Radical plans to encourage people to save to meet their own social care costs in old age have been discussed in government, with a leaked memo warning of the potential significant “economic and social distress” of a looming crisis.
Senior sources said the health secretary, Jeremy Hunt, is among those who favour motivating people to put money aside for social care, as they do for pensions. A former minister with knowledge of discussions in government said the idea would be that people “should be encouraged to think again about spending money on a new car or a cruise”.
With the government having shelved a proposal from Sir Andrew Dilnot for government to limit people’s financial liability, ministers are becoming more aware of the need to offer an alternative.
Ideas include Isa-style savings accounts – known as “care Isas” – with preferential interest rates for a pot of up to £75,000, which you would be able to withdraw to fund your social care or leave, tax-free, in a will. Another plan is that tax incentives could be offered if people wished to take from their pensions to meet social care costs.
The scale of the coming disaster in social care is revealed in an internal analysis ordered by No 10 that warns that the UK is “well behind the curve on actions to avert the crisis”. The memo, written by Baroness Altmann last May, when she was pensions minister, notes a failure by government to deal with demographic change. “I’m afraid this really is a looming crisis which has been left far too long already,” she writes in a memo to No 10 and Oliver Letwin, then a cabinet minister. “This really is an issue that has the potential to cause significant social and economic distress. There has been no real planning for these demographic realities. No money has been set aside in the public or private sector to fund social care if or when the needs arise.”
The memo also warns of huge political risks of allowing the crisis to unfold. “There is no money set aside for social care spending by individuals or by local authorities – needs have to be funded as they arise, and if the money is not there the quality and availability of care is compromised, causing scandals and misery that could potentially rebound on policymakers at some point,” it says.
Reforms proposed by the present chairman of the UK Statistics Authority, Sir Andrew Dilnot, to cap any person’s liability to social care bills at £75,000 and raise the means test threshold to £123,000 in financial assets have been shelved until 2020.
However, it is now understood that they are unlikely ever to be implemented, leaving anyone with assets of more than £23,500 to meet their own costs. It had been hoped that financial products allowing people to insure costs up to £75,000 would materialise from the City, but sources in the Department of Health said Hunt had been “very disappointed” in the response from firms.
Altmann acknowledges in her memo the problems with the Dilnot reforms, and argues that encouraging people to save for their costs may be the only solution. “It seems clear that we cannot rely on insurance companies to devise policies that will cover the costs of care for many of the population,” she writes.
“I think an alternative approach is probably required to help more people prepare for care costs over the coming years.

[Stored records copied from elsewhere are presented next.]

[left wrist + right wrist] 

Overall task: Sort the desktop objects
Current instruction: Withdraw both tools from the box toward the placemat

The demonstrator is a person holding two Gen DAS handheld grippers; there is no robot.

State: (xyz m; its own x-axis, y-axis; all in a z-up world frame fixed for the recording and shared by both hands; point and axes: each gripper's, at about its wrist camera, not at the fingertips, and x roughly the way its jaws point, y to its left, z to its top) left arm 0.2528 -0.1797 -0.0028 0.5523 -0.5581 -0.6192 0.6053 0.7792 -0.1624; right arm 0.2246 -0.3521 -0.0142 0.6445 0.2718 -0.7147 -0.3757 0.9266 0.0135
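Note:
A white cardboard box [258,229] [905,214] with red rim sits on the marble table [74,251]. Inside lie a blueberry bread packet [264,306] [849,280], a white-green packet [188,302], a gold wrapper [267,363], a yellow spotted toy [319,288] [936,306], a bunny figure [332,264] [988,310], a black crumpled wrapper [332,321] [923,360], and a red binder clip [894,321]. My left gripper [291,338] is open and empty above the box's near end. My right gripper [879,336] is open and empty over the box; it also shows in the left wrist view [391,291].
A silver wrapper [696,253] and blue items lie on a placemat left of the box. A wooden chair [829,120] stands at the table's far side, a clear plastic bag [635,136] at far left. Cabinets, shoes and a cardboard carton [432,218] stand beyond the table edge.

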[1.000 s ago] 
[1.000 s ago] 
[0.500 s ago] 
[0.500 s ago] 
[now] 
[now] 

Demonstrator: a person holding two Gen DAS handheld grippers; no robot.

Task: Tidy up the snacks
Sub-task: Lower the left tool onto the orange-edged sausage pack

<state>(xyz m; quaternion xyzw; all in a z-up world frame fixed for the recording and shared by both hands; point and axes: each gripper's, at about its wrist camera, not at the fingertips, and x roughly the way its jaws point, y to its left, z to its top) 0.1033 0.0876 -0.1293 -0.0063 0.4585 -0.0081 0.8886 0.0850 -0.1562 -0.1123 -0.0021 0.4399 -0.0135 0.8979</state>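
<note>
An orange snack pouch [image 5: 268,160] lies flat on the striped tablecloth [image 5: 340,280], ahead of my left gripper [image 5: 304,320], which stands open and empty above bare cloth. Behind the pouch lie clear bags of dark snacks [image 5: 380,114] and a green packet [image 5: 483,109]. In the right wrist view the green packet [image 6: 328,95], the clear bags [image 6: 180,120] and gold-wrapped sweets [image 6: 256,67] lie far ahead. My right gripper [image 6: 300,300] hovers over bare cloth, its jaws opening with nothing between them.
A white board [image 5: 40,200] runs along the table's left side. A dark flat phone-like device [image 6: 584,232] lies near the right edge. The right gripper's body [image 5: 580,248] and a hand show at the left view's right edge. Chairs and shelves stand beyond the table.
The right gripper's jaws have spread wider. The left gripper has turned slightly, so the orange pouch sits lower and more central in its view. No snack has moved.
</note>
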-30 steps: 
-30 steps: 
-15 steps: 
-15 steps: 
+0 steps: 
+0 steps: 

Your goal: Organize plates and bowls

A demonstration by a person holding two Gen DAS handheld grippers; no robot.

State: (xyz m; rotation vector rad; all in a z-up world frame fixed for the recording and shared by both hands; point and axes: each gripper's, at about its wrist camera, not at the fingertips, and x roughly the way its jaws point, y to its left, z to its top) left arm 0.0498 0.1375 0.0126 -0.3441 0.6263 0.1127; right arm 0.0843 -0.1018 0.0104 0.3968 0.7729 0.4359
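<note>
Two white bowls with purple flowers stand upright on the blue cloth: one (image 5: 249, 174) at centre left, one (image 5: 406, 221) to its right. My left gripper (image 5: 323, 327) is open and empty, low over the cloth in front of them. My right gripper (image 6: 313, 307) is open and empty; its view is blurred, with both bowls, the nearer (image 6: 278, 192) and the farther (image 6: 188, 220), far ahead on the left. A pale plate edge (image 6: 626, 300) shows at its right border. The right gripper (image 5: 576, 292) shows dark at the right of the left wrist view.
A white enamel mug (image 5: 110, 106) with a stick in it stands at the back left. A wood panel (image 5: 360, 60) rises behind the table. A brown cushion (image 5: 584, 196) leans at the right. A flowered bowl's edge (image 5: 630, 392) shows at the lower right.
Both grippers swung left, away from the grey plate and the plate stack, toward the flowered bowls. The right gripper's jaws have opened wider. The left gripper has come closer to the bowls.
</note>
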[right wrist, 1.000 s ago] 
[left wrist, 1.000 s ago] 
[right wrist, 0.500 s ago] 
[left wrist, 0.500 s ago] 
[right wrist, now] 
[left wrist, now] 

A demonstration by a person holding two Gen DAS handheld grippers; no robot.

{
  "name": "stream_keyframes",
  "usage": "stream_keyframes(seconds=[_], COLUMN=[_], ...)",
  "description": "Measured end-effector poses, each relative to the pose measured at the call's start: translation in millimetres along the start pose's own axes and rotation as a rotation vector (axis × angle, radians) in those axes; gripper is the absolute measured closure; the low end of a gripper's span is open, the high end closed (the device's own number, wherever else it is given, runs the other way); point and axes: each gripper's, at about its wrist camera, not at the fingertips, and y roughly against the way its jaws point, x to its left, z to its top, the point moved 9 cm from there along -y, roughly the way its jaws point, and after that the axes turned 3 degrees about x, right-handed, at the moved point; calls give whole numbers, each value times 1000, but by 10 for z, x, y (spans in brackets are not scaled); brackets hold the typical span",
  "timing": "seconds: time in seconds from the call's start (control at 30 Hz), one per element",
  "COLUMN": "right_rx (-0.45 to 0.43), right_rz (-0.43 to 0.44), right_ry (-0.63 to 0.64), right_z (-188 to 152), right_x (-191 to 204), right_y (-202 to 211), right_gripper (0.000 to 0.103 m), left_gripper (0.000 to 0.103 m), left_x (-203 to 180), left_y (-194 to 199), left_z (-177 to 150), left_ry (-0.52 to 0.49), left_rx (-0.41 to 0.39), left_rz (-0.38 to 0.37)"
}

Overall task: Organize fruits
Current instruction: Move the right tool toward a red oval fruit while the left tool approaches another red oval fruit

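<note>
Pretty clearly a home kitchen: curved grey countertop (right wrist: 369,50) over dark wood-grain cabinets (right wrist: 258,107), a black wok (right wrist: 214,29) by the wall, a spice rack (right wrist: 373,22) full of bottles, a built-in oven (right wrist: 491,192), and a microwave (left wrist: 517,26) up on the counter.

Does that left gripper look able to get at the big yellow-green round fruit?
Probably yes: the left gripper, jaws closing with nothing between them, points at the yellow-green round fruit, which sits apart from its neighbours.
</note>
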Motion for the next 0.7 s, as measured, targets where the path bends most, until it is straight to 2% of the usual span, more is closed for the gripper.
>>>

We should consider a savings solution.
“We need to encourage people who are already in later life to earmark some of their savings to pay for care, should the need arise. We have been successful in getting people to save in pensions by using tax incentives and I would suggest we need to incentivise care saving too.”
Altmann, who resigned in July, claims that a major goal would be making people aware they will need to meet their own costs in old age, as local authorities increasingly ration what they offer. “Most savers who have a few tens of thousands of pounds in their pension funds are probably the kinds of people who are responsible with money, want to look after themselves and their family and do not want to throw themselves on the state.
“Unfortunately, if they do not realise how the social care system works and that they are likely to want a different standard of care from the basic state minimum, they may spend the money and regret it later. An important policy objective should be to help as many people as possible understand the benefits of keeping money aside for later life, rather than spending it early in retirement.”
It is understood there is interest in encouraging better equity release products, under which people can release cash from the equity in their homes in chunks. Under such policies, homeowners pay compound interest on the money they have taken out when the house is sold. However, Hunt’s own parents were forced to buy themselves out of such a product because of the high costs, and the health secretary is dubious about the current products on the market.